UK Sunday Times
Stephen Grey, Baghdad
A Pentagon intelligence guide to Iraq that was distributed to American troops six months before last year’s war indicated that they faced little danger from chemical weapons.
Although it devotes 11 pages to poisonous snakes, spiders and plants, the 380-page manual spends just two pages warning soldiers of the possible peril from weapons of mass destruction (WMD). This is scarcely more than the section on noxious gases from burning oil installations.
A copy of the Iraq Country Handbook, marked “for official use only”, was bought last week for £5 by a Sunday Times reporter in a Baghdad market. The low priority it gives to WMDs will reopen the debate on American intelligence and its intentions before the war.
The manual’s publication date — September 2002 — suggests that the American military were making preparations to invade Iraq long before any debate at the United Nations. The lack of concern over WMDs indicates that the generals were less than impressed by the prominence given by the State Department to the menace they posed.
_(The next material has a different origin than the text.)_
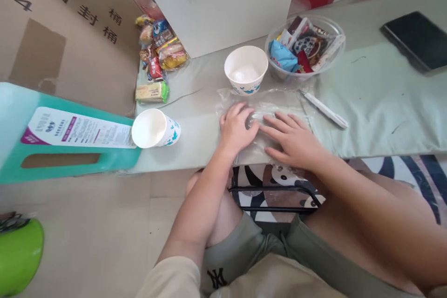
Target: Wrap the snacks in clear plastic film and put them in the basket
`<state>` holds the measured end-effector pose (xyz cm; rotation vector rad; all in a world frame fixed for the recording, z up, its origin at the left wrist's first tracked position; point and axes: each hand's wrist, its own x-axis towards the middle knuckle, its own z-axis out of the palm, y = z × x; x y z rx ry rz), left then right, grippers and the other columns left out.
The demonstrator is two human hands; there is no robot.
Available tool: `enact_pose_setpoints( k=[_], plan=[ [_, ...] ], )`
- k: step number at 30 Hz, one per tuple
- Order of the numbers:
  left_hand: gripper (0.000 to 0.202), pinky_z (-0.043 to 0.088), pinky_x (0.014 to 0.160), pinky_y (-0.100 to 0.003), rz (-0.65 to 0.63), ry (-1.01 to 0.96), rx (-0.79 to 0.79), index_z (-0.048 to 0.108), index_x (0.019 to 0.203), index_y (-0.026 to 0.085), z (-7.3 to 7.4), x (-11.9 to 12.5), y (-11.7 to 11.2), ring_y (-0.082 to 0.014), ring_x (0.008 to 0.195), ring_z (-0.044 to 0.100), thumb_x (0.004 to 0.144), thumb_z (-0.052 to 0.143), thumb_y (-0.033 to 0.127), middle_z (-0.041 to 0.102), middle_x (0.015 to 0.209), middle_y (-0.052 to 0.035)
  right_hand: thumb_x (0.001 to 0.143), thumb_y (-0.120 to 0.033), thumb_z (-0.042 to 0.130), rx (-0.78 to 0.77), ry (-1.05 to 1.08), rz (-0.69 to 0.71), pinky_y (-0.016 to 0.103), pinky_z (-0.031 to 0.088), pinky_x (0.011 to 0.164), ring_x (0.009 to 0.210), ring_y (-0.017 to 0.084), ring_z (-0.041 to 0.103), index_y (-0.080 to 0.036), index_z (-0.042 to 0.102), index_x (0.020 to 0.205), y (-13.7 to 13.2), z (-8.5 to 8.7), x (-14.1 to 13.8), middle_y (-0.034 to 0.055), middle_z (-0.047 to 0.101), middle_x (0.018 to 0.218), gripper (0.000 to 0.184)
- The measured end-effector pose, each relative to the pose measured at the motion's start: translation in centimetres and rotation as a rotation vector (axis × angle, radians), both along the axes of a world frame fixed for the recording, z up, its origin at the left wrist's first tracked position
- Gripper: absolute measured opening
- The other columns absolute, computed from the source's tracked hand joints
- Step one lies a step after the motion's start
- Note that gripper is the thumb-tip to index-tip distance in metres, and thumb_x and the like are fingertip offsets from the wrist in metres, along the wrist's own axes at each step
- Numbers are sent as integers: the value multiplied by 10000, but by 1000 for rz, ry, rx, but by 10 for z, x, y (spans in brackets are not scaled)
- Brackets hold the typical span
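At the near edge of the table [366, 102], a clear plastic bag [272, 100] lies flat under both hands. The right hand [295, 139] is spread open and pressing down, and the left hand [237, 125] sits just beside it with fingers bent onto the film, though whether it pinches cannot be told. The slick film could slide off toward the lap if the pressure eases, and a forward shove could tip the paper bowl [246, 71] at its far edge.

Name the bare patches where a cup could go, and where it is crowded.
Bare: cloth between white pen and dark tablet; strip between tipped paper cup and left hand. Crowded: around paper bowl and snack bowl.
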<state>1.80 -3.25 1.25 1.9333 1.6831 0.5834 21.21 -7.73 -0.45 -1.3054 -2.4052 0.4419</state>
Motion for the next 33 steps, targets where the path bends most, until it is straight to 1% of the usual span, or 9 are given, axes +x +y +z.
enact_pose_setpoints(
  k=[5, 11, 15, 17, 20, 22, 24, 28, 33],
  plan=[
    [405, 255, 1320, -555, -68, -35, 119, 706, 1244, 221, -11, -30, 7, -331, 1594, 338, 841, 697, 185, 487, 1643, -107, 929, -534, 602, -45, -156, -27, 719, 273, 1229, 1553, 468, 355, -255, 546, 1537, 1, -8, 13, 134, 434, 1671, 671],
    [232, 475, 1195, -476, -56, -79, 295, 709, 1107, 221, 6, -63, -8, -262, 1298, 653, 882, 654, 238, 700, 1340, -98, 982, -509, 512, -170, -247, 12, 680, 242, 1261, 1587, 417, 311, -232, 499, 1577, 6, 9, 24, 133, 365, 1710, 656],
    [630, 371, 1257, -594, -492, 127, 67, 672, 1311, 251, 22, -60, -39, -384, 1510, 459, 733, 859, 419, 618, 1499, -116, 986, -457, 508, -180, -177, -24, 677, 297, 1240, 1561, 413, 367, -233, 560, 1520, 11, 11, 32, 128, 438, 1671, 581],
    [752, 310, 1274, -652, -557, 265, -65, 612, 1426, 268, 22, -57, -47, -418, 1581, 339, 730, 877, 377, 510, 1619, -125, 987, -454, 504, -151, -84, -73, 684, 341, 1215, 1533, 423, 411, -222, 611, 1463, 15, 11, 38, 134, 515, 1616, 540],
    [648, 346, 1259, -639, -547, 300, -93, 644, 1386, 237, 18, -58, -45, -407, 1561, 377, 781, 851, 344, 516, 1614, -139, 982, -462, 510, -72, 123, -96, 655, 399, 1199, 1484, 415, 486, -177, 680, 1339, 20, 13, 49, 159, 619, 1511, 488],
    [376, 405, 1232, -599, -555, 228, -53, 741, 1187, 220, 16, -61, -39, -380, 1503, 466, 839, 798, 348, 592, 1541, -133, 982, -438, 516, -38, 247, -48, 617, 438, 1189, 1438, 385, 548, -172, 700, 1260, 22, 16, 53, 162, 677, 1433, 427],
    [118, 457, 1197, -555, -525, 139, 11, 772, 965, 221, 15, -63, -34, -327, 1417, 561, 914, 688, 286, 666, 1442, -108, 971, -375, 535, -37, 305, 37, 591, 466, 1175, 1399, 359, 591, -189, 701, 1216, 23, 19, 57, 147, 710, 1382, 349],
    [152, 556, 1065, -443, -205, -82, 190, 737, 831, 209, 14, -64, -26, -239, 1174, 702, 919, 615, 230, 755, 1215, -93, 906, -244, 562, -47, 338, 215, 559, 438, 1209, 1428, 332, 566, -209, 655, 1272, 22, 27, 61, 136, 669, 1444, 380],
    [144, 593, 768, -281, 113, -284, 211, 698, 819, 198, 11, -56, -20, -159, 803, 738, 912, 621, 275, 785, 832, -27, 850, -451, 748, -42, 302, 255, 630, 374, 1221, 1549, 392, 395, -242, 530, 1467, 10, 27, 48, 164, 465, 1642, 687]
  ],
)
The most damning statement the manual can muster about Saddam Hussein’s arsenal is that it was “possible” that the Iraqis “retain a small offensive chemical warfare capability”.
George W Bush spoke in his 2003 state of the union address of Iraq possessing enough anthrax “to kill several million people” and chemical weapons that could “kill untold thousands”.
The Pentagon assessment of Iraq’s limited capabilities is a further embarrassment to western intelligence agencies, which are now focusing on the menace of Pakistan’s nuclear sales to Libya, Iran and North Korea.
This week the International Atomic Energy Agency will issue its latest findings on the Libyan nuclear programme, but a diplomat in Vienna said yesterday that the agency was more concerned at the nuclear proliferation network. Had Abdul Qadeer Khan, the disgraced Pakistani nuclear scientist, continued to sell his country’s nuclear technology, intelligence experts believe that the Al-Qaeda terror network of Osama Bin Laden would almost certainly have benefited from it.
The likelihood of Bin Laden getting his hands on a nuclear weapon now appears to be receding. Intelligence reports from Pakistan indicate that he is confined to a small square of territory between Baluchistan and the Afghan border. The area, in tribal lands, is fiercely anti-western.
“It’s highly credible information,” said an American involved in the hunt for the terrorist. “But nothing is imminent, nothing will happen tomorrow.”